#### [Aim of the task]
Return the records from the first line through the line containing "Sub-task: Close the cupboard", and leave out the pictures.

#### [Material provided]
Segment Open
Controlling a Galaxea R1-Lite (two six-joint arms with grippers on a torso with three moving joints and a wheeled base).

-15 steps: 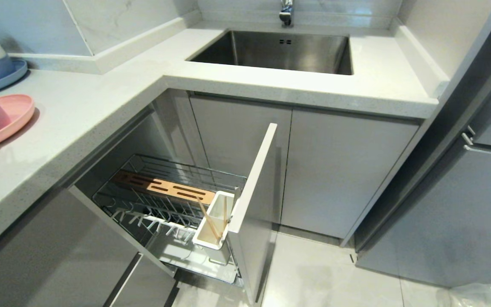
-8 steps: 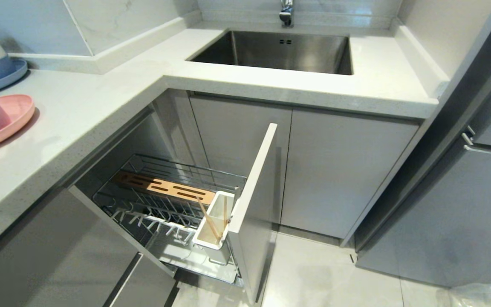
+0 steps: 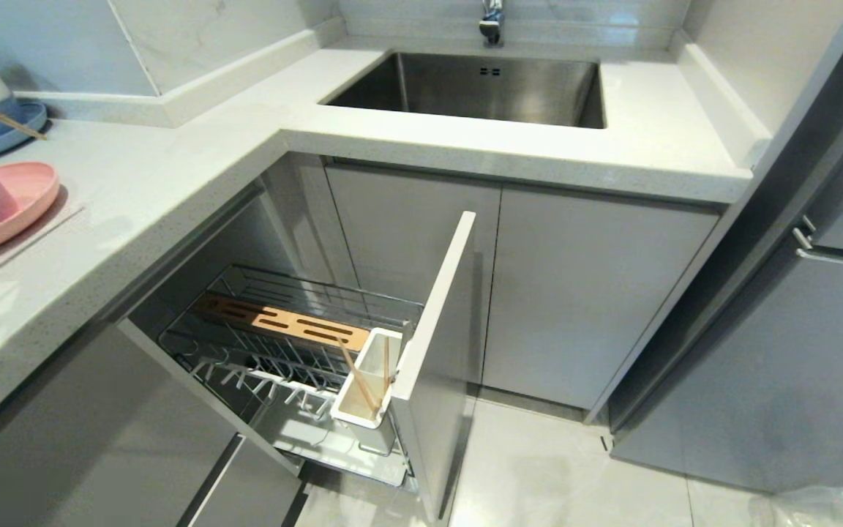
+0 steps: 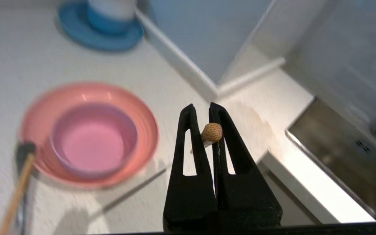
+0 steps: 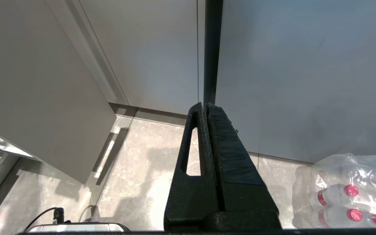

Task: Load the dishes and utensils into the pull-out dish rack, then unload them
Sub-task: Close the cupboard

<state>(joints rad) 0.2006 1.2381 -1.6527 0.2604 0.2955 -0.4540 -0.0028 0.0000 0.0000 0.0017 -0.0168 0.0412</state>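
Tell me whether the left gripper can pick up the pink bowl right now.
Probably not yet. The left gripper is shut on a chopstick, so it has no free grip. The pink bowl sits uncovered in the pink plate; nothing blocks the way.

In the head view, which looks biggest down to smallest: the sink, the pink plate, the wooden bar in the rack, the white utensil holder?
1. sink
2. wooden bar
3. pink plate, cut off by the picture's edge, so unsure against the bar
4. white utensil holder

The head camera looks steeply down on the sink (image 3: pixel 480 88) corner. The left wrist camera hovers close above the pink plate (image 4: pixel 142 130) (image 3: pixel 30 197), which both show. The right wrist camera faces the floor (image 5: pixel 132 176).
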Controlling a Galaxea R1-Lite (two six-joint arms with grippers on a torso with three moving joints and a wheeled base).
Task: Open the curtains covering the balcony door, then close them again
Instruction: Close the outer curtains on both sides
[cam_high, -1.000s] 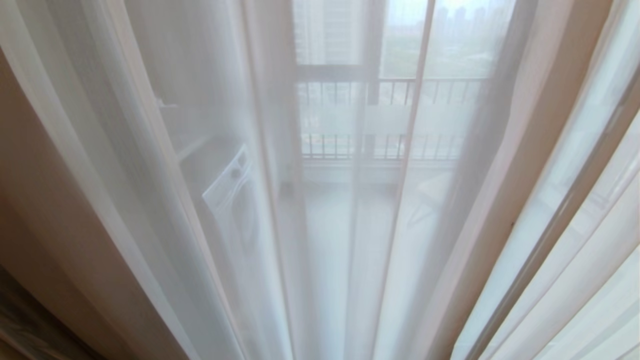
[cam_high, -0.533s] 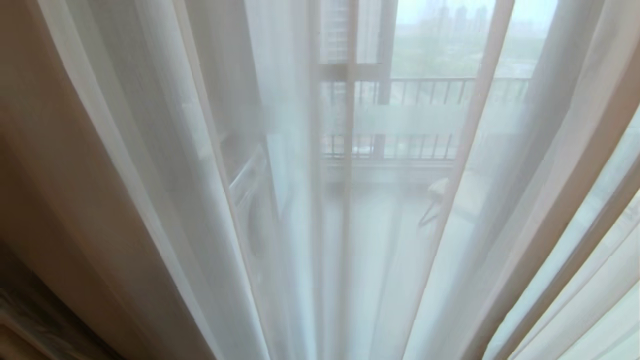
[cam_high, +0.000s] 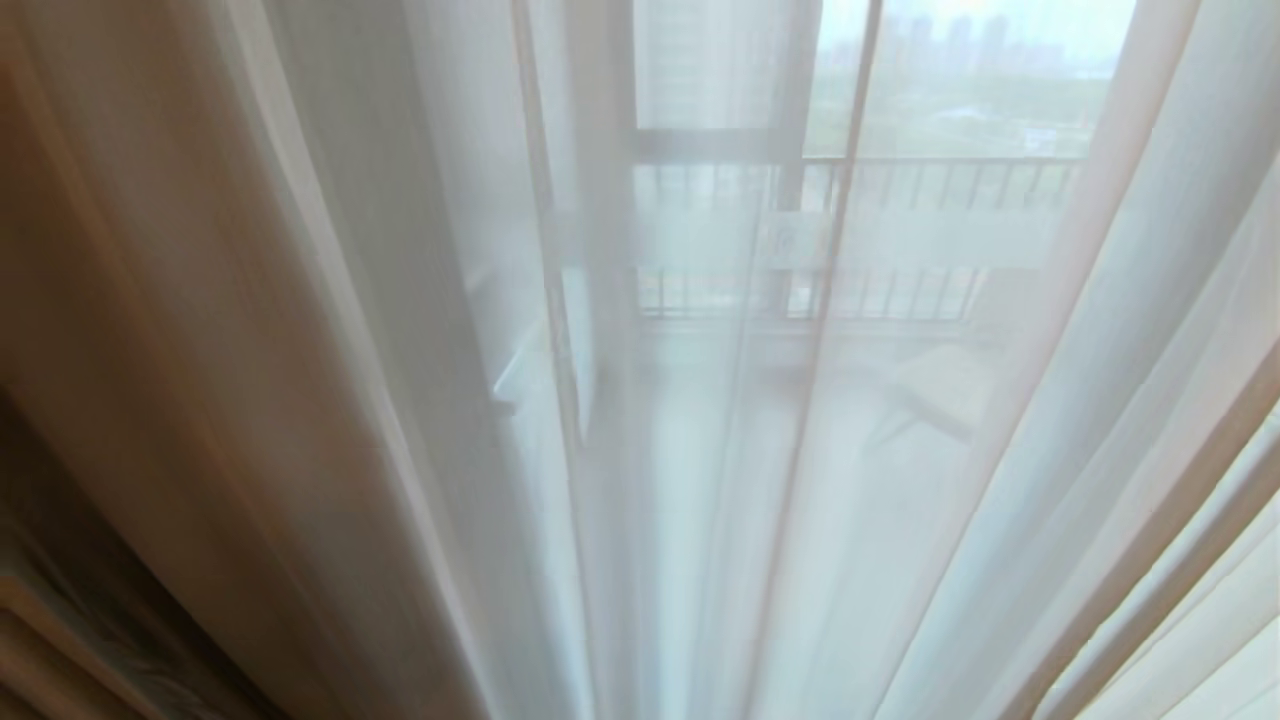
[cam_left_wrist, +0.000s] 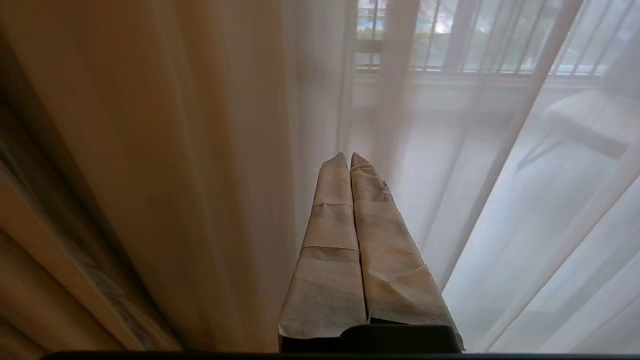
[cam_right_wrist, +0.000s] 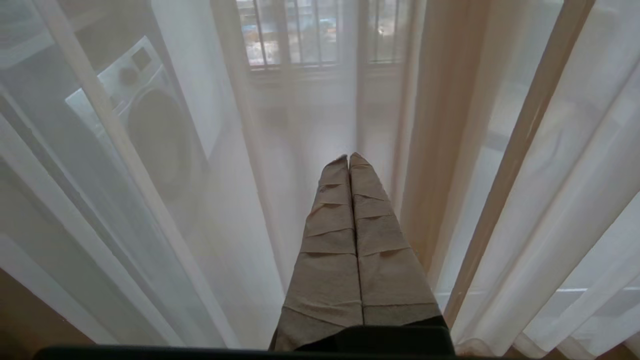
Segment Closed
#### [Task result]
Controlling a Galaxea R1-Lite (two six-joint arms with grippers on a torso with three moving joints and a wheeled base).

-15 steps: 
-8 steps: 
+0 steps: 
+0 steps: 
+0 steps: 

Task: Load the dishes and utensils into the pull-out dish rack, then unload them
Sub-task: Close the cupboard

This is the complete output.